Şehir gündemine düşen bir ilginç haber. Denizli'de yaşayan ve daha önceden benzer suç kayıtları olan uyanık, dolandırıcı ve üç kafadar, yine habere göre mimar oldukları ifade edilen kişiyi dolandırmışlar.
İsimleri açıklanmadığı için ve bizlerin bu şahısların mimar olduklarına dair şüphemiz olan üç şahıs, ellerinde 1 milyon TL değerinde Avustralya Doları olduğunu söyleyip, acil ihtiyaçları olduğunu iddia ettikleri 200 bin TL nakit parayı temin etmeleri halinde, dövizin tamamını kendilerine vermeye hazır olduklarını söyleyen kişilerin tuzağına düşmüşler.
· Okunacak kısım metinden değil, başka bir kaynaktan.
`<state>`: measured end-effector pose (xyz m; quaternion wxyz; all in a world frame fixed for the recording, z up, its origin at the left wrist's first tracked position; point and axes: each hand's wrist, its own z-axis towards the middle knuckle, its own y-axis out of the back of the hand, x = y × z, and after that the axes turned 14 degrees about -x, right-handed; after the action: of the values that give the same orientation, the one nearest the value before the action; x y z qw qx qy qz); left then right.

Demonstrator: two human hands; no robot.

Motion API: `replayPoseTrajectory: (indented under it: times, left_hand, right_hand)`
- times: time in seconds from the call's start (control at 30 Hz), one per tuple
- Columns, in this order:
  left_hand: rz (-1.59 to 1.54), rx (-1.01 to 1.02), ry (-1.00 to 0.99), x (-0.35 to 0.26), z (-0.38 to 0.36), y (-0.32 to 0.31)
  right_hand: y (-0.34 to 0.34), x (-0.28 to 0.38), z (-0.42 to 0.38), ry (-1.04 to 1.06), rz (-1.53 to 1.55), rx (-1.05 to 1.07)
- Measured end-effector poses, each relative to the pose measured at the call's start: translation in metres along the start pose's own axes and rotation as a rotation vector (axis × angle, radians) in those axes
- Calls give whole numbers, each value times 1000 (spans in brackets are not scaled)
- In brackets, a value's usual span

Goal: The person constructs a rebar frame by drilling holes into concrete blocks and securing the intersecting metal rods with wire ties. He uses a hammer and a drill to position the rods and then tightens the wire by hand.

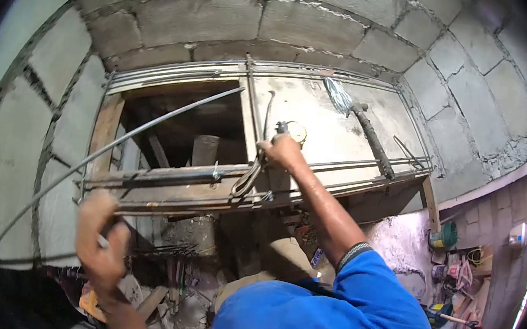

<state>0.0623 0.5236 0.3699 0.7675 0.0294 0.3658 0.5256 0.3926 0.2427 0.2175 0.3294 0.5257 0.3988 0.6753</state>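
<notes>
Place: building site | bare mortared block walls (198, 18) | steel rods (165, 119) | boards (332, 139) | hammer (373, 142)

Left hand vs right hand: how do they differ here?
The left hand is blurred; the right hand is fairly sharp. The left hand is by the wooden frame's near left corner; the right hand is beside the pale panel. Both are bare.
</notes>
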Motion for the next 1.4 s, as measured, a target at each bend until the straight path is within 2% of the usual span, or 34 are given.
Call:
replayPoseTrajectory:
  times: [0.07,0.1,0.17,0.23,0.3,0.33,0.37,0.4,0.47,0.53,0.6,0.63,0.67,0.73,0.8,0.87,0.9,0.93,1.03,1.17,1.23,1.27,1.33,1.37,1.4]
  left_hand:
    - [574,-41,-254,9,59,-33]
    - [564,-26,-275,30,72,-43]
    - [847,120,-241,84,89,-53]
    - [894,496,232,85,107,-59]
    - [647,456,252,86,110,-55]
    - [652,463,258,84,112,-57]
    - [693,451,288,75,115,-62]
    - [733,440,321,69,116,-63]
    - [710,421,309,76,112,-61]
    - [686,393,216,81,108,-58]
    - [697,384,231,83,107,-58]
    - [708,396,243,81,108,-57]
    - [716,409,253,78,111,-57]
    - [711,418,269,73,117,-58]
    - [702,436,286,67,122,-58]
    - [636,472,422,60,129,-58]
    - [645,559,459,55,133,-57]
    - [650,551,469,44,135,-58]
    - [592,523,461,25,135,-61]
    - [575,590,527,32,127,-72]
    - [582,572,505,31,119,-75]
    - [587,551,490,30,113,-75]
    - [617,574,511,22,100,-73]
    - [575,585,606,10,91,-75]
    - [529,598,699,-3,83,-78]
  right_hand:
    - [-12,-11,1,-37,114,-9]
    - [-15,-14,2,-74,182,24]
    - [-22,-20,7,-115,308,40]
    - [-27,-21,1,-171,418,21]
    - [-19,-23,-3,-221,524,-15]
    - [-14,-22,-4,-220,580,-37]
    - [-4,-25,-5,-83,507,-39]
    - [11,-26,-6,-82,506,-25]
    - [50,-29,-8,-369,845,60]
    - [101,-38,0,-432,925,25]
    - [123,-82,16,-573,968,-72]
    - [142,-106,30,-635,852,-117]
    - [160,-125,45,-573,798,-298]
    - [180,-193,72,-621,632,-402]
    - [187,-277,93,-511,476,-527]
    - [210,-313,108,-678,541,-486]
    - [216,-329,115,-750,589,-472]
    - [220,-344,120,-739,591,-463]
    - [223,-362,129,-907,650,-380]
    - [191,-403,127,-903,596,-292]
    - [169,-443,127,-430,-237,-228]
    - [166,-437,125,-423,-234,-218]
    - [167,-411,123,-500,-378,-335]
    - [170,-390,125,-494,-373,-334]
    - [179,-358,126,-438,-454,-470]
Bu kadar bariz bir açık verilmesine rağmen, helal-haram demeden, hak etmedikleri bir parayı kısa yoldan kazanma hırs ve doyumsuzluğunda olan ve böylesine kendini açık eden bir dolandırıcılık hikâyesine inanıp tuzağına düşen ve 200 bin TL vererek kolay yoldan 800 bin TL kazanmayı hayal eden kim olursa olsun mesleği ne olursa olsun haksız ve haram bir kazancı mubah görmektir ve son yılların tefessüh etmiş bir ahlaki yaklaşımdır.
İyi ki emniyet, yüzlerce kamera görüntüsünü izleyerek failleri buldu.
Bu olayın kahramanları her ne kadar mimarlar olsa da herhangi biri de olabilir. Konu dolandırıcılık değil. Zira bu meslek tarihin her döneminde var ve bundan sonra da olacaktır. Galata Köprüsünü bile satan Sülün Osman'ı yetiştiren bu millet, dolandırıcısız kalmaz.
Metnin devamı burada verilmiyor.